Exclude the pictures, then copy word for word the lines running from the beginning of the records through the line with "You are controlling".
Listed records START
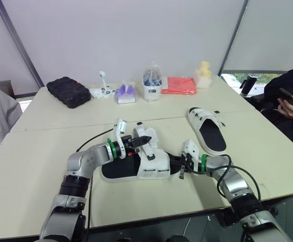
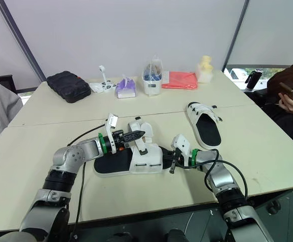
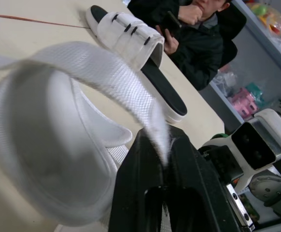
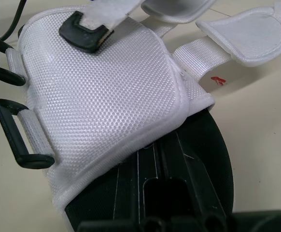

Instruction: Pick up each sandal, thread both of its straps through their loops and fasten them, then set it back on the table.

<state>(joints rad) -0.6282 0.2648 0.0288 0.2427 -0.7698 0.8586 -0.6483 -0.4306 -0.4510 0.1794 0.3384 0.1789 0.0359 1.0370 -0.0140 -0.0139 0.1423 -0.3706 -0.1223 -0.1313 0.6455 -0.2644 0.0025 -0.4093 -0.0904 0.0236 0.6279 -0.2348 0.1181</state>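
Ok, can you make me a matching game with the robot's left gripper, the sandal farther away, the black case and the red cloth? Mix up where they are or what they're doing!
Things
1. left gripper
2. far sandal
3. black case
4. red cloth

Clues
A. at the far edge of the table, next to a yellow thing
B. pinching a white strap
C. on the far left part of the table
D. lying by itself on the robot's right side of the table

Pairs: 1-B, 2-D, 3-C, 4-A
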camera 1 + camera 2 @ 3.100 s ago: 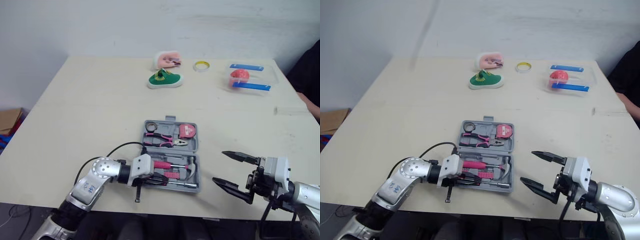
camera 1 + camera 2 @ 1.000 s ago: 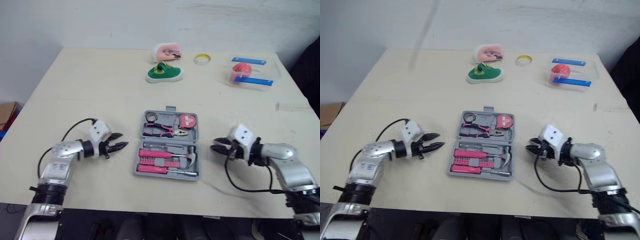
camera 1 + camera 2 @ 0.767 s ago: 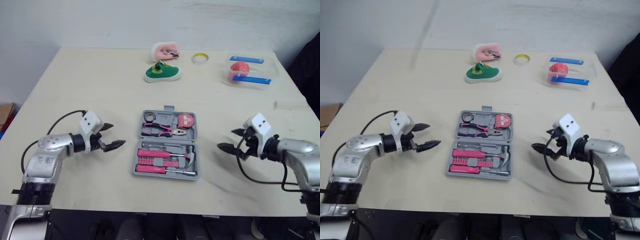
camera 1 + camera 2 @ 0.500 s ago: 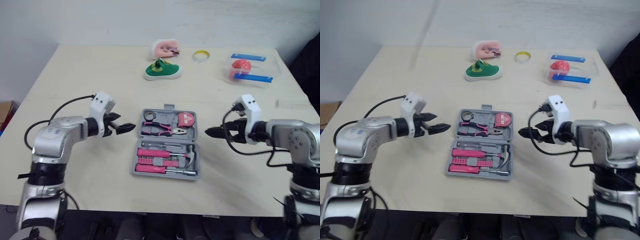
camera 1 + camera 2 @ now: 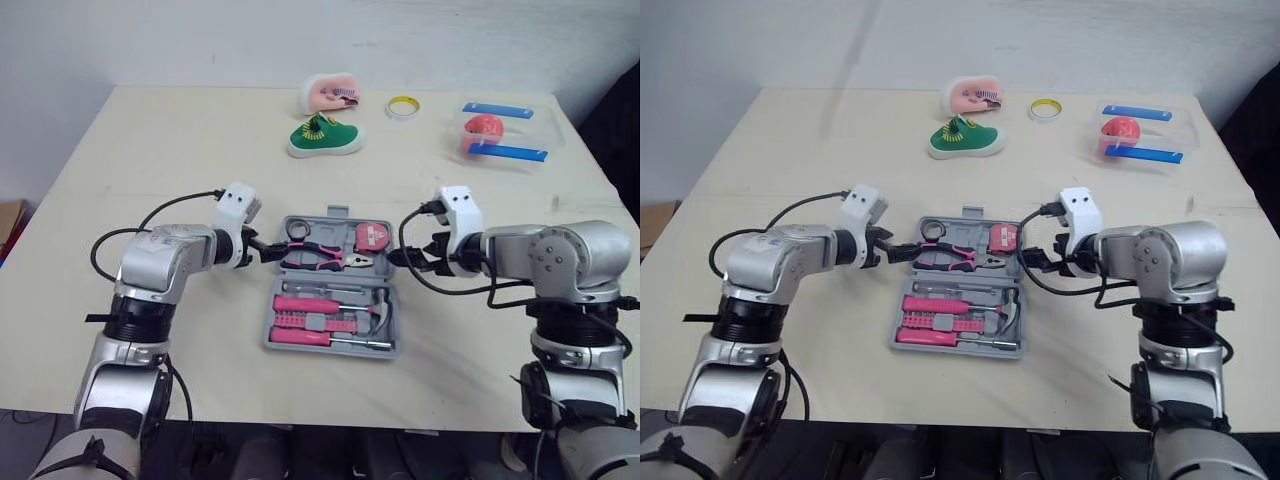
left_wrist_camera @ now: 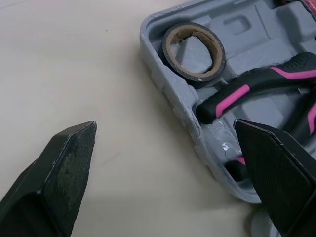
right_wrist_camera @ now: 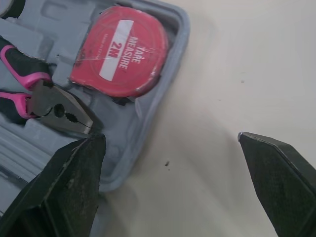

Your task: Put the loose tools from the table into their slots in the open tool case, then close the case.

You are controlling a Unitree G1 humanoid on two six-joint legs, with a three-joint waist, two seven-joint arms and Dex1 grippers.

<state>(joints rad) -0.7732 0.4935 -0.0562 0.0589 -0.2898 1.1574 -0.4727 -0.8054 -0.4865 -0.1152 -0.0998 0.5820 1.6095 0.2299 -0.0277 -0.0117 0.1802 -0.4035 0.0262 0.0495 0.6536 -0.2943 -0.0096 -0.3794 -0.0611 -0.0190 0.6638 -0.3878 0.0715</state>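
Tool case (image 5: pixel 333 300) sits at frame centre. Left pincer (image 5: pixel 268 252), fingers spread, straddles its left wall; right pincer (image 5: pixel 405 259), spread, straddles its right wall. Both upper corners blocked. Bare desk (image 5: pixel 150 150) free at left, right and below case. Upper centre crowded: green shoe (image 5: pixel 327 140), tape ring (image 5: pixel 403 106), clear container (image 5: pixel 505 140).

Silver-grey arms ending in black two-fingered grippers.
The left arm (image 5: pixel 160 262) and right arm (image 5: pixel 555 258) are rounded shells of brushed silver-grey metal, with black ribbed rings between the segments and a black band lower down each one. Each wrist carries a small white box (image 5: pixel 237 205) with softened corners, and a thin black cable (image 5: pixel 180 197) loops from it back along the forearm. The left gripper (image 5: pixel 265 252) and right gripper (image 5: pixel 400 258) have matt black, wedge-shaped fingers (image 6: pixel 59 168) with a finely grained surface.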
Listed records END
◆ **Exercise result**:
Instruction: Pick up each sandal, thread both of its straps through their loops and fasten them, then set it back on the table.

<state>(joints rad) -0.6282 0.2648 0.0288 0.2427 -0.7698 0.8586 -0.6483 -0.4306 -0.4510 0.1794 0.3384 0.1789 0.0359 1.0370 -0.0140 -0.0139 0.1423 -0.3706 -0.1223 -0.1313 0.6455 -0.2644 0.0025 -0.4093 -0.0904 0.0236 0.6279 -0.2348 0.1181</state>
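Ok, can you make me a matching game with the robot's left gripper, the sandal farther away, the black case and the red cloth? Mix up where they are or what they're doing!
Things
1. left gripper
2. far sandal
3. black case
4. red cloth

Clues
A. at the far edge of the table, next to a yellow thing
B. pinching a white strap
C. on the far left part of the table
D. lying by itself on the robot's right side of the table

Pairs: 1-B, 2-D, 3-C, 4-A
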camera 1 + camera 2 @ 3.100 s ago: 
camera 1 + camera 2 @ 1.000 s ago: 
camera 1 + camera 2 @ 0.767 s ago: 
camera 1 + camera 2 @ 0.500 s ago: 
camera 1 + camera 2 @ now: 
left_wrist_camera @ now: 
right_wrist_camera @ now: 

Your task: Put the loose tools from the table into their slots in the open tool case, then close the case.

You are controlling a Unitree G1 humanoid on two six-joint legs, with a three-joint waist, two seven-joint arms and Dex1 grippers.

Nothing remains to be added to the response.